In Sect. 2.4–2.6, further procedures aiding the comparability of the MAX-DOAS measurements such as the overall measurement protocol, elevation angle calibrations and slant column retrieval settings are discussed in more detail. Prescribing these procedures as strictly as possible was highlighted as important during previous campaigns (see in particular Roscoe et al., 2010) and the campaign design of CINDI-2 focused on implementing such recommendations.

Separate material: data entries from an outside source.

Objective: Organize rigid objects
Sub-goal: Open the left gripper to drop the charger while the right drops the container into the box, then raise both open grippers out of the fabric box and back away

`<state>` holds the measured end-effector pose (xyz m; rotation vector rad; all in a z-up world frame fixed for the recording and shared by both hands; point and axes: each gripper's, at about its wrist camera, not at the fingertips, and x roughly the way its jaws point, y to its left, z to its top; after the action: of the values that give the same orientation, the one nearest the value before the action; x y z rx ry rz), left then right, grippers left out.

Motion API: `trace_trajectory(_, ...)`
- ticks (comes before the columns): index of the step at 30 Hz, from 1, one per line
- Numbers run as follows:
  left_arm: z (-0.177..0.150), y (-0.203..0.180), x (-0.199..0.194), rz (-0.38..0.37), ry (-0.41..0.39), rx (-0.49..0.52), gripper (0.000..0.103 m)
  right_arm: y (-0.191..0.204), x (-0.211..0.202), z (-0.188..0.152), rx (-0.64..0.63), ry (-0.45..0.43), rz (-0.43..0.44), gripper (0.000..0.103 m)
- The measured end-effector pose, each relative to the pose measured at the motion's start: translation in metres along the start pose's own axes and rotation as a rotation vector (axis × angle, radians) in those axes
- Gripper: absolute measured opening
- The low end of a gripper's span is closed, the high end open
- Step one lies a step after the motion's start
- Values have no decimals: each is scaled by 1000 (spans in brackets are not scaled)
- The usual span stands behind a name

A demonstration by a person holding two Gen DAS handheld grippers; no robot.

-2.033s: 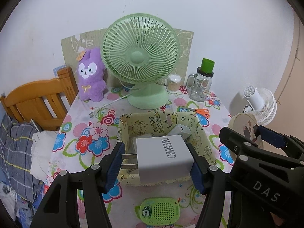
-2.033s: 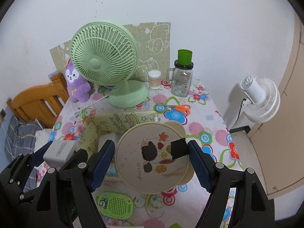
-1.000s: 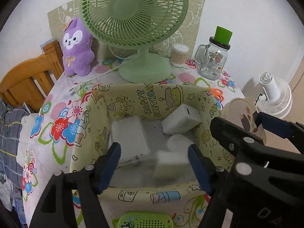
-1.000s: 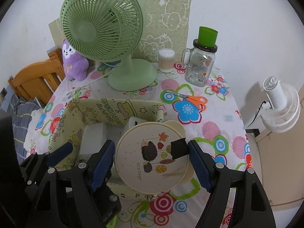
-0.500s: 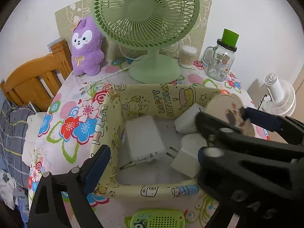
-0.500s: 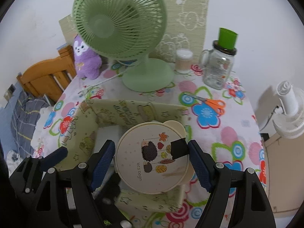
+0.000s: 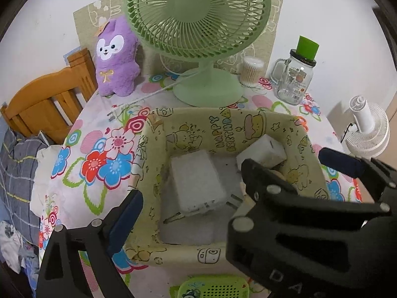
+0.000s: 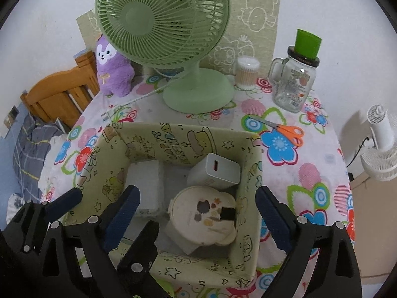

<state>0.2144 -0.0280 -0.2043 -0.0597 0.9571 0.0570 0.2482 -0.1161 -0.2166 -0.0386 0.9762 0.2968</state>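
Note:
A yellow cartoon-print fabric box [image 8: 250, 173] sits on the flowered table; it also shows in the left wrist view [image 7: 223, 121]. Inside lie a flat white charger [image 8: 146, 183] [image 7: 196, 183], a white USB charger block [image 8: 214, 172] [image 7: 260, 152], and a round cream case with a hedgehog print [image 8: 203, 216]. My right gripper [image 8: 196, 208] is open and empty just above the box, the round case below its jaws. My left gripper is open and empty at the box's near left; its right finger is hidden behind the right gripper's body in the left wrist view.
A green desk fan [image 8: 173, 24], purple plush [image 8: 111, 67], cotton-swab jar [image 8: 247, 72], glass mug jar with green lid [image 8: 295, 79] and orange scissors [image 8: 285, 130] stand behind the box. A green perforated case [image 7: 213, 286] lies in front. A wooden bed rail [image 7: 47, 99] is at left, a white fan [image 8: 382, 144] at right.
My left gripper released the white charger into the box and pulled back left. My right gripper moved over the box, opened, and the round hedgehog case now lies inside.

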Motion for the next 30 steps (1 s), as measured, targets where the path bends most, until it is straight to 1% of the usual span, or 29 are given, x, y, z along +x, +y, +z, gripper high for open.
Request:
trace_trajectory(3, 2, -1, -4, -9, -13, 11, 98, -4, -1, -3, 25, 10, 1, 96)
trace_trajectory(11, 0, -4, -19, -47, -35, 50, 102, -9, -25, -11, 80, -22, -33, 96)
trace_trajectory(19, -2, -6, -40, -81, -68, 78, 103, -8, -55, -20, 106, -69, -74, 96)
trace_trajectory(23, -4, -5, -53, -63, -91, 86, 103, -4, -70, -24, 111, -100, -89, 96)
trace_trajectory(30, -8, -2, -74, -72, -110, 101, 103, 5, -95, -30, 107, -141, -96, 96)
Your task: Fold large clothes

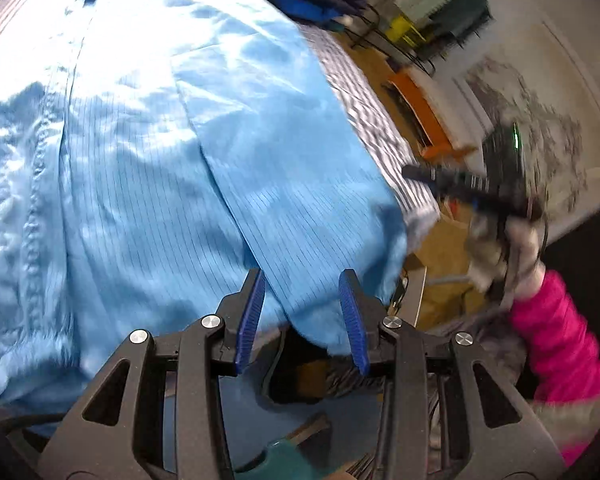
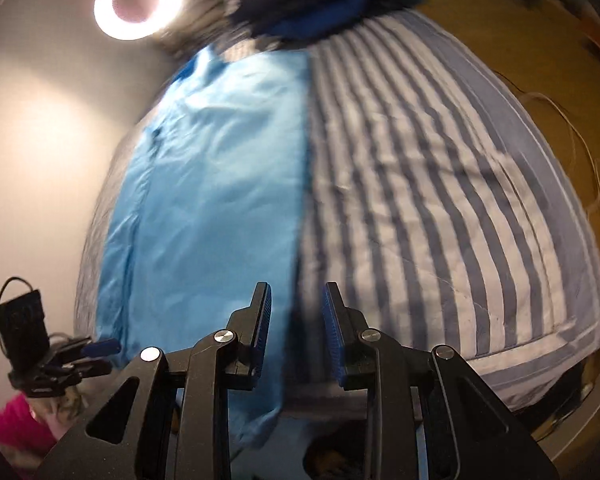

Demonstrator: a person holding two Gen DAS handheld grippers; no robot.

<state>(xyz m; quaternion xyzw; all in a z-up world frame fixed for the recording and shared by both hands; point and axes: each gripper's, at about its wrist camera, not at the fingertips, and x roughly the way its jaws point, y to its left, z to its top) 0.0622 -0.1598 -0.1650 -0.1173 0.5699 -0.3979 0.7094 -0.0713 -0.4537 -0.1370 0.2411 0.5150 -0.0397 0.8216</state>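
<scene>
One blue garment [image 1: 160,152] lying on the striped bed [image 2: 440,184], left gripper [image 1: 306,320] gaping over its hem, gripping nothing, right gripper [image 2: 298,332] hovering part-open, empty, one dark clothes pile [image 2: 320,0] sitting at the bed's far end.

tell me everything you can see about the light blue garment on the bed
The light blue garment is thin, slightly shiny fabric with fine dark pinstripes, long seams and a puckered stitched strip. It lies spread out, wrinkled, on the striped bedding, its near end hanging over the bed's edge. The left tongs stand open around that end without gripping it.
</scene>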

## 2.3 Semi-blind intercomparison

As in previous intercomparison campaigns of the same type (see, e.g., Vandaele et al., 2005; and Roscoe et al., 1999, 2010), a semi-blind intercomparison protocol was adopted. The CINDI-2 exercise had three key objectives: (1) to characterise the differences between a large number of measurement systems and approaches, (2) to discuss the performance of the various types of instruments and define a robust methodology for performance assessment, and (3) to provide guidelines to further harmonise the measurement settings and analysis methods. The adopted semi-blind intercomparison protocol was based on the following approach.

• a.

The data acquisition schedule applied by the participants was strictly prescribed to coordinate the timing and geometry of each individual measurement as exactly as possible, so that the same air mass could be measured by all instruments with good synchronisation.

• b.

For each data product, a set of retrieval settings and parameters was prescribed (see Appendix A). These were mandatory for participation in the semi-blind exercise. The data analysis software, however, was not prescribed and the different software types used by each institute are listed in Table 3.

• c.

All slant column data sets measured during the previous day were submitted to an independent campaign referee (Karin Kreher) and her assistant (Ermioni Dimitropoulou) every morning by 10:00 local time. At daily meetings in the afternoon (usually at 16:00), the results of the slant column comparison for measurements from the previous day were displayed anonymously, i.e. without any assignment to the different instruments. Basic analysis plots exploring the differences in the data sets measured during the previous days were shown and discussed.

• d.

The referee notified instrument representatives if there was an obvious problem with their submitted data set so that this issue could be addressed and, if possible, corrected for the remainder of the campaign.

• e.

After the formal campaign had finished, all participants had about 3 weeks to undertake the analysis according to the prescribed measurement and analysis protocol (see Sect. 2.4), and the final slant column data sets had to be submitted by 18 October 2016. After this date, any resubmissions were only accepted if the group could clearly state the reasons why the data set needed to be updated, e.g. if an error was found in the analysis and needed to be remedied. Further details on this process are given in Sect. 3.3 and Appendix B.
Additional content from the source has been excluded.